Témoignage n°1 : https://www.youtube.com/watch?v=Sl9MQ-Pl6Hg

 

L’émotion qui transpire de cette interview est la peur (1 min. 42, 2 min. 23, 2 min. 27, 3 min. 35).

Elle est toujours présente sur le visage du témoin et elle peut prendre plusieurs formes.

Voyez les yeux dans lesquels nous distinguons le blanc entre l’iris et la paupière inférieure en fin d’interview (sanpaku à 4 min. 12, 4 min. 17, 4 min. 38).

Les dents du bas sont très souvent visibles, également de nombreux clignements de paupières : ce sont des items de peur.

Voyez à 1 min. 24, lorsque le témoin dit : « il devait rouler à 90 km/h », les paupières se ferment de façon appuyée et plus longtemps qu’à la normale.

C’est un retour sur soi dans un contexte difficile.

Les sourcils participent activement à l’échange et viennent appuyer les propos (24 sec., 30 sec., 39 sec., etc…).

Le plus marquant, de mon point de vue, c’est ce fréquent petit mordillement de l’intérieur de la joue droite. Ce type de mordillement est fait lorsqu’est évoqué un évènement négatif (25 sec., 40 sec., 57 sec., 1 min. 15, 1 min. 32, 2 min. 33, 2 min. 54, 3 min. 13, 3 min. 30, 4 min, 4 min. 27).

 

Le corps est souple, il n’y a pas de tension dans les épaules et la tête est mobile. Vous devez vous dire que vu ce qu’il a vécu, ce stress devrait se lire sur son corps, les muscles devraient être rigides. Sauf que ce stress était palpable sur le moment, lors de l'attentat. La réaction à la peur fut l’attaque et son corps fut « paramétré » pour frapper. L’action terminée, le corps a en quelque sorte décompensé et il n’a plus à être en mode « guerrier », il est rassuré. De plus, le témoin n’a pas à inventer, ni à édulcorer la vérité, ainsi il n’a pas d’effort cognitif à faire pour livrer son témoignage.

 

Enfin, l’interviewé lève souvent le regard vers le haut (par exemple à 1 min. 28 et à 2 min. 27), ce qui est propre à l’évocation de la vérité.

 

Témoignage n°2 : https://www.youtube.com/watch?v=sVvkjPETTvU

 

La peur est beaucoup moins prégnante, moins évidente, moins dévoilée, dans cette interview parce qu’elle « flirte » avec de la colère retenue.

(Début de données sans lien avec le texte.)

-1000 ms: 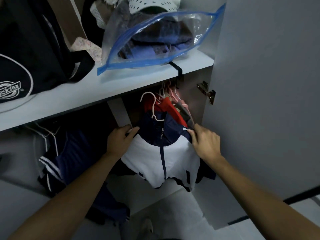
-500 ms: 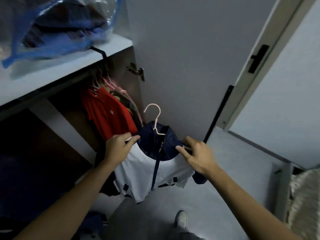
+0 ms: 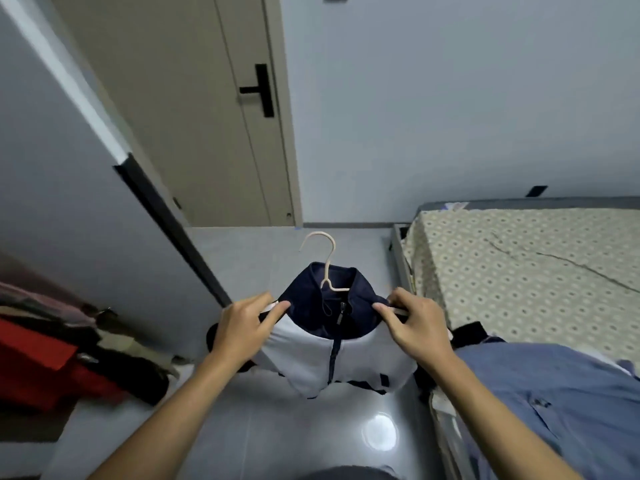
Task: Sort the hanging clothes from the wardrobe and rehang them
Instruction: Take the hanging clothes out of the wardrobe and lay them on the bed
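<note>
Grey floor [image 3: 277,427] runs to a beige door [image 3: 194,133], with a patterned bed [image 3: 519,271] on the right and a blue shirt [image 3: 561,403] lying on its near corner. Over the floor, between wardrobe door [image 3: 62,188] and bed, the jacket [image 3: 332,355], white with a navy collar, hangs on a pale hanger [image 3: 325,261]. The left hand [image 3: 242,330] and right hand [image 3: 419,327] each pinch one shoulder of it, fingers curled; red clothes [image 3: 38,368] show at far left.

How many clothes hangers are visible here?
1: the pale hanger inside the navy-and-white jacket; the clothes pile at left may hide others.
</note>
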Motion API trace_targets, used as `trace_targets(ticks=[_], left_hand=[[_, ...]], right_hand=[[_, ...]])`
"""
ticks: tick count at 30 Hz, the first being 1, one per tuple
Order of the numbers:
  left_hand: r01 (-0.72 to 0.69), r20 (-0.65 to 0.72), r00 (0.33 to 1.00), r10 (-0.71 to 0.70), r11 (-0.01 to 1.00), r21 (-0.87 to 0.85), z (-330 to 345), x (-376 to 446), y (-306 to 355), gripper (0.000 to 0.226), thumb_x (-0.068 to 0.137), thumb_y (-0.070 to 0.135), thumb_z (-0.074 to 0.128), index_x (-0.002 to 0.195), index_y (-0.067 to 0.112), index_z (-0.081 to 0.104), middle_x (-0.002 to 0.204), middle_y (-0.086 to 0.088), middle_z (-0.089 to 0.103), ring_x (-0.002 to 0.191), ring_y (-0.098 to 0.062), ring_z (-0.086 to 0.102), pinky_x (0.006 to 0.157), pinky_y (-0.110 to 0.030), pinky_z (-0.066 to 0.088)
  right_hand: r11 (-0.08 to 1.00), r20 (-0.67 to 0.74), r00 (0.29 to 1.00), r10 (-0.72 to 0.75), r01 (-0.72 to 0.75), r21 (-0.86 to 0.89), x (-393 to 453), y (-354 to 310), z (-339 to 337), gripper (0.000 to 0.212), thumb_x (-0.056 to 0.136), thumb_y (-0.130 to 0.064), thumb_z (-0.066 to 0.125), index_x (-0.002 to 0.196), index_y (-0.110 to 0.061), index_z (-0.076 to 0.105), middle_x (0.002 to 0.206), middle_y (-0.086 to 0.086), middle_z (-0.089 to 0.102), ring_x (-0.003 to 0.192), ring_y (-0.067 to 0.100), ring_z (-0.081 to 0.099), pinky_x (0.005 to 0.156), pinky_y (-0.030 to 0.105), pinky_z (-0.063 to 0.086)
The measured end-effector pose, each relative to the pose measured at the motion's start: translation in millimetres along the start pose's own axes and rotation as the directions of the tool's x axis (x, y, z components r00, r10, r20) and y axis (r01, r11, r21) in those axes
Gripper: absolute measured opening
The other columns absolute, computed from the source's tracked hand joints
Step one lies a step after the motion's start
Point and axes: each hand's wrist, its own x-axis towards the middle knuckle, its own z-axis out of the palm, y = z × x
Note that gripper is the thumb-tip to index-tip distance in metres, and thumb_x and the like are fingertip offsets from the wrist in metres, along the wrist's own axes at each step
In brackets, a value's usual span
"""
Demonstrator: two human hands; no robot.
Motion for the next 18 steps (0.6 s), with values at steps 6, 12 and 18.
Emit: trace_targets(ticks=[6, 12, 18], left_hand=[[-0.227, 0.128, 0.964, 0.232, 0.972, -0.054, 91.4, 79.2, 111.3, 0.051, 0.1, 0.069, 0.04, 0.067, 0.036, 0.021, 0.051, 0.015, 0.024, 0.047, -0.013, 0.03, 0.046, -0.024, 0.02], [-0.417, 0.264, 0.86, 0.438, 0.899, -0.134, 194.1, 139.8, 217.1, 0.057, 0.099, 0.063, 0.047, 0.064, 0.019, 0.044, 0.054, 0.007, 0.043, 0.05, -0.015, 0.043, 0.044, -0.029, 0.032], [-0.589, 0.332, 0.632, 0.7, 0.713, -0.381, 298.4, 171.6, 339.3, 0.053, 0.099, 0.057, 0.051, 0.064, 0.021, 0.04, 0.055, 0.006, 0.043, 0.052, -0.012, 0.044, 0.046, -0.032, 0.037]], right_hand=[[0.974, -0.202, 0.962, 0.186, -0.207, -0.089, -27.9, 93.4, -94.7, 0.043, 0.093, -0.064, 0.055, 0.072, -0.026, 0.053, 0.057, -0.013, 0.054, 0.055, 0.011, 0.055, 0.049, 0.033, 0.037], [0.874, -0.425, 0.807, 0.41, -0.481, -0.07, -79.5, 159.8, -169.6, 0.036, 0.095, -0.049, 0.069, 0.071, -0.026, 0.054, 0.056, -0.01, 0.056, 0.054, 0.01, 0.056, 0.049, 0.037, 0.043], [0.702, -0.607, 0.563, 0.561, -0.712, -0.011, -138.9, 207.1, -223.3, 0.042, 0.097, -0.051, 0.065, 0.07, -0.023, 0.048, 0.055, -0.006, 0.052, 0.053, 0.014, 0.054, 0.048, 0.044, 0.043]])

Sur certaines images arrêtées, nous pouvons distinguer cette colère (2 min. 04) avec les dents du haut apparentes dans un rictus typique.

L’hémi visage gauche est également plus expressif que le droit, plus ouvert traduisant une envie de se mettre en avant.

L’interviewé cligne peu des paupières, il n’est pas dans la relation mais dans son monde.

 

Sa langue sort plusieurs fois. Droit devant lorsque des propos négatifs ou ironiques sont verbalisés (à 11 sec. « j’ai vu une personne se faire écraser… » et à 1 min. 05, lorsqu’il dit en regardant de face la caméra « si cette personne est toujours en vie, j’aimerais bien la rencontrer »).

Elle sort aussi du coin gauche de la bouche pour rentrer au centre (2 min.27), pour traduire ici l’envie de nous faire compatir au fait qu’il n’a pas dormie depuis 36h.

 

Nous pouvons également observer des défocalisations actives du regard. C’est-à-dire que ses yeux vont s’arrêter sur différents points inexistants dans l’espace (défocalisation car son regard n’est plus dans celui de l’autre) mais de façon consciente, donc « calculée ». Ce n’est pas de la concentration qui permet de rappeler des souvenirs mais plutôt une construction consciente d’images où se mêlent réalité et fiction.

 

L’interviewé va aussi focaliser son regard dans celui du journaliste, par exemple à 1 min. 22, lorsqu’il dit avoir entendu le conducteur du scooter taper le camion. Il regarde le journaliste dans les yeux alors que la logique voudrait qu’il ait le regard tourné vers la gauche, plutôt dirigé vers le bas. Là, il cherche l’effet produit de son histoire dans le regard du journaliste pour pouvoir s’y adapter ensuite.

 

Enfin, en augmentant significativement la vitesse de lecture de la vidéo, vous vous apercevez que ses mouvements de tête sont stéréotypés, répondant à un rythme régulier qui est propre au « corps de bois » (cf Elodie Mielczarek, www.leblogdelasemio.com).

 

Pour conclure, le 1er témoignage est évident en termes d’authenticité parce qu’il ne soulève aucune question, même pour un néophyte.

 

Le 2nd en revanche est sujet à caution, tant la réalité vécue et évoquée se mélange dans des souvenirs qui semblent construits. La communication est moins fluide. Cette 2nde interview aurait mérité des questions plus précises de la part du journaliste.